In [1]:
import nltk

# Step 1: Tokenizing

In [2]:
text = "Mary had a little lamb. Her fleece was as white as snow."
from nltk.tokenize import word_tokenize, sent_tokenize

sentences = sent_tokenize(text)
print(sentences)

['Mary had a little lamb.', 'Her fleece was as white as snow.']


In [3]:
words = [word_tokenize(sentence) for sentence in sentences]
print(words)

[['Mary', 'had', 'a', 'little', 'lamb', '.'], ['Her', 'fleece', 'was', 'as', 'white', 'as', 'snow', '.']]


# Step 2: Removing Stopwords

In [4]:
from nltk.corpus import stopwords
from string import punctuation

print(punctuation)

!"#$%&'()*+,-./:;<=>?@[\]^_`{|}~


In [5]:
print(stopwords.words('english'))

['i', 'me', 'my', 'myself', 'we', 'our', 'ours', 'ourselves', 'you', "you're", "you've", "you'll", "you'd", 'your', 'yours', 'yourself', 'yourselves', 'he', 'him', 'his', 'himself', 'she', "she's", 'her', 'hers', 'herself', 'it', "it's", 'its', 'itself', 'they', 'them', 'their', 'theirs', 'themselves', 'what', 'which', 'who', 'whom', 'this', 'that', "that'll", 'these', 'those', 'am', 'is', 'are', 'was', 'were', 'be', 'been', 'being', 'have', 'has', 'had', 'having', 'do', 'does', 'did', 'doing', 'a', 'an', 'the', 'and', 'but', 'if', 'or', 'because', 'as', 'until', 'while', 'of', 'at', 'by', 'for', 'with', 'about', 'against', 'between', 'into', 'through', 'during', 'before', 'after', 'above', 'below', 'to', 'from', 'up', 'down', 'in', 'out', 'on', 'off', 'over', 'under', 'again', 'further', 'then', 'once', 'here', 'there', 'when', 'where', 'why', 'how', 'all', 'any', 'both', 'each', 'few', 'more', 'most', 'other', 'some', 'such', 'no', 'nor', 'not', 'only', 'own', 'same', 'so', 'than', '

In [6]:
customStopWords = set(stopwords.words('english') + list(punctuation))

In [7]:
wordsMinusStopWords = [word for word in word_tokenize(text) if word not in customStopWords]

In [8]:
print(wordsMinusStopWords)

['Mary', 'little', 'lamb', 'Her', 'fleece', 'white', 'snow']

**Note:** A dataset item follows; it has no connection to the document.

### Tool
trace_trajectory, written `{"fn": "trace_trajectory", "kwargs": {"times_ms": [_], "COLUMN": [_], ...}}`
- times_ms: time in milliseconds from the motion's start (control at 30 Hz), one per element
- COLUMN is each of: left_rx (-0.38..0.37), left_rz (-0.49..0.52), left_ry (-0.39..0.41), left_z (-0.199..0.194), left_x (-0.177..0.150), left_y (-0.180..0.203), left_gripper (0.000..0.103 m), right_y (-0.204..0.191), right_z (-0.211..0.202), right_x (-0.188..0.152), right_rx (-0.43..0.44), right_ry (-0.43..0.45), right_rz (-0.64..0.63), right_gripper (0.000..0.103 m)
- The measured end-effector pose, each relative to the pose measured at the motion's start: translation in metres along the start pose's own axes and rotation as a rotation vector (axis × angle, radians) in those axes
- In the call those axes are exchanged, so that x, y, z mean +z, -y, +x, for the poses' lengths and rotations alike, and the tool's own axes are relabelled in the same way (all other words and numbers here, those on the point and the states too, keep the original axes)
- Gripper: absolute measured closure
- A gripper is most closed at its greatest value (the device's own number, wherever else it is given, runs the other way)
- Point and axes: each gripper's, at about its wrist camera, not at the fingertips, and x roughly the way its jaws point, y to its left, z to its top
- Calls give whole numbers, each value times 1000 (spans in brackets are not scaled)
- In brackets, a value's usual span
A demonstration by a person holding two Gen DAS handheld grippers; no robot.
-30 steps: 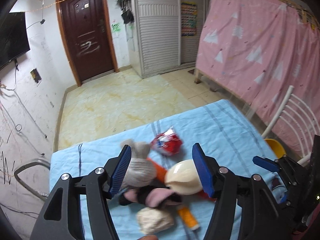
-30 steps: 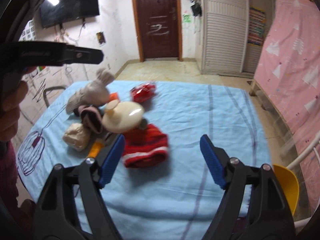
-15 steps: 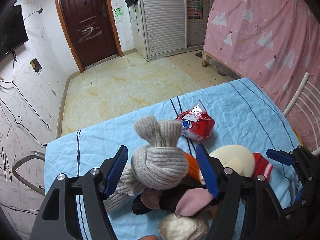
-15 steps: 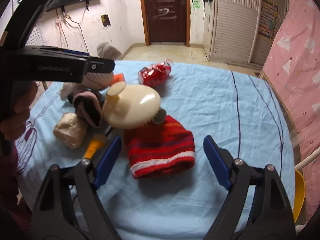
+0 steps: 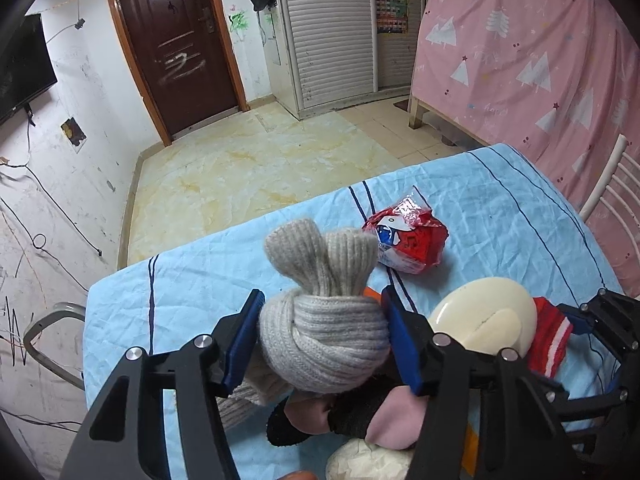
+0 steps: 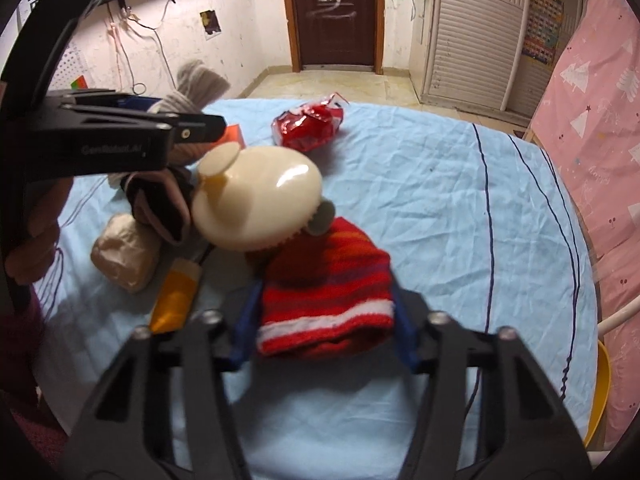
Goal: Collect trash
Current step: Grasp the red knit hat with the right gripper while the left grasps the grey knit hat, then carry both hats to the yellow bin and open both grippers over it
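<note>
Left wrist view has your left gripper [image 5: 322, 340] tilted steeply down over the blue-clothed surface [image 5: 500, 208], its jaws having just closed in until both blue pads press the knotted grey knit sock [image 5: 324, 344]. Your right gripper [image 6: 324, 330] slants down likewise; its jaws have just narrowed around the cuff of the red striped knit hat [image 6: 326, 292], and the pads seem to touch it, though blur hides how firmly. The trash, a crumpled red snack wrapper [image 5: 408, 240], lies untouched at the far side of the pile, apart from both grippers. Only the right wrist view shows your hand [image 6: 34, 236] wrapped round the left gripper's handle, the orange tube [image 6: 174, 300] whole, and the pale crumpled wad [image 6: 124, 258] clear of the cream dome-shaped brush [image 6: 256, 204]. White lettering on the left gripper's side is there, but too blurred to read with confidence.
</note>
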Motion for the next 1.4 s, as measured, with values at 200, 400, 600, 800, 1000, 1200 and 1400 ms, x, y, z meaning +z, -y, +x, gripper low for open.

# Step 3: Identifying Grams

In [9]:
from nltk.collocations import *
bigram_measures = nltk.collocations.BigramAssocMeasures()
finder = BigramCollocationFinder.from_words(wordsMinusStopWords)
sorted(finder.ngram_fd.items())

[(('Her', 'fleece'), 1),
 (('Mary', 'little'), 1),
 (('fleece', 'white'), 1),
 (('lamb', 'Her'), 1),
 (('little', 'lamb'), 1),
 (('white', 'snow'), 1)]

# Step 4: Stemming & Tagging Parts of Speech

In [10]:
text2 = "Mary had a little lamb. Her fleece was as white as snow."
from nltk.stem.lancaster import LancasterStemmer
st = LancasterStemmer()
stemmedWords=[st.stem(word) for word in word_tokenize(text2)]
print(stemmedWords)

['mary', 'had', 'a', 'littl', 'lamb', '.', 'her', 'fleec', 'was', 'as', 'whit', 'as', 'snow', '.']


In [11]:
nltk.pos_tag(word_tokenize(text2))

[('Mary', 'NNP'),
 ('had', 'VBD'),
 ('a', 'DT'),
 ('little', 'JJ'),
 ('lamb', 'NN'),
 ('.', '.'),
 ('Her', 'PRP$'),
 ('fleece', 'NN'),
 ('was', 'VBD'),
 ('as', 'RB'),
 ('white', 'JJ'),
 ('as', 'IN'),
 ('snow', 'NN'),
 ('.', '.')]

# Step 5: Word Sense Disambiguation

In [19]:
from nltk.corpus import wordnet as wn
for ss in wn.synsets('blue'):
    print(ss, ss.definition())

Synset('blue.n.01') blue color or pigment; resembling the color of the clear sky in the daytime
Synset('blue.n.02') blue clothing
Synset('blue.n.03') any organization or party whose uniforms or badges are blue
Synset('blue_sky.n.01') the sky as viewed during daylight
Synset('bluing.n.01') used to whiten laundry or hair or give it a bluish tinge
Synset('amobarbital_sodium.n.01') the sodium salt of amobarbital that is used as a barbiturate; used as a sedative and a hypnotic
Synset('blue.n.07') any of numerous small butterflies of the family Lycaenidae
Synset('blue.v.01') turn blue
Synset('blue.s.01') of the color intermediate between green and violet; having a color similar to that of a clear unclouded sky
Synset('blue.s.02') used to signify the Union forces in the American Civil War (who wore blue uniforms)
Synset('gloomy.s.02') filled with melancholy and despondency
Synset('blasphemous.s.02') characterized by profanity or cursing
Synset('blue.s.05') suggestive of sexual impropriety
Syn

In [26]:
from nltk.wsd import lesk
sense1 = lesk(word_tokenize('This song is wicked good'), 'wicked')
print(sense1, sense1.definition())

Synset('wicked.a.01') morally bad in principle or practice